Problem to solve » When you transcribe the lines below, keep every word the same and leave the pictures behind.

********

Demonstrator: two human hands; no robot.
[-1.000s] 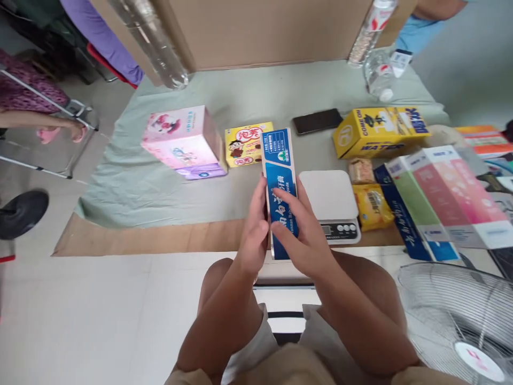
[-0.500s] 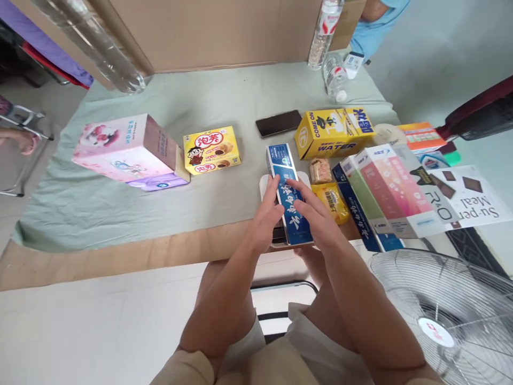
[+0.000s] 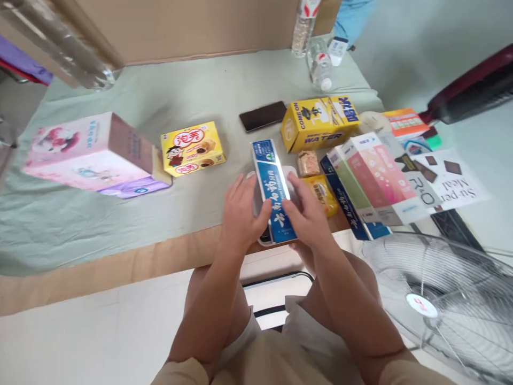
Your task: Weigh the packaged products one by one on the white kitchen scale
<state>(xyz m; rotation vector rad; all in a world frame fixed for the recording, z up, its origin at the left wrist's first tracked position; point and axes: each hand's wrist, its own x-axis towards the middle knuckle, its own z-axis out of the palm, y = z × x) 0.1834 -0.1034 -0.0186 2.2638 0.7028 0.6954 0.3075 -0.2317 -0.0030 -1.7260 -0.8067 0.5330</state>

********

Written response »
Demonstrator: two human hands; no robot.
[-1.000s] 
[-0.500s] 
[+0.000s] 
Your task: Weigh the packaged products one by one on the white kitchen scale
<state>(xyz m; rotation vector rad; all in a world frame fixed for the recording, z up, its origin at the left wrist's first tracked position; point and axes: each hand's wrist, its own x-axis towards the middle knuckle, its own z-axis out of the palm, y = z × x) 0.1834 -0.1034 -0.0186 2.2638 0.7028 0.6954 0.3075 -0.2317 -0.0030 -1.7260 -0.8067 0.5330</state>

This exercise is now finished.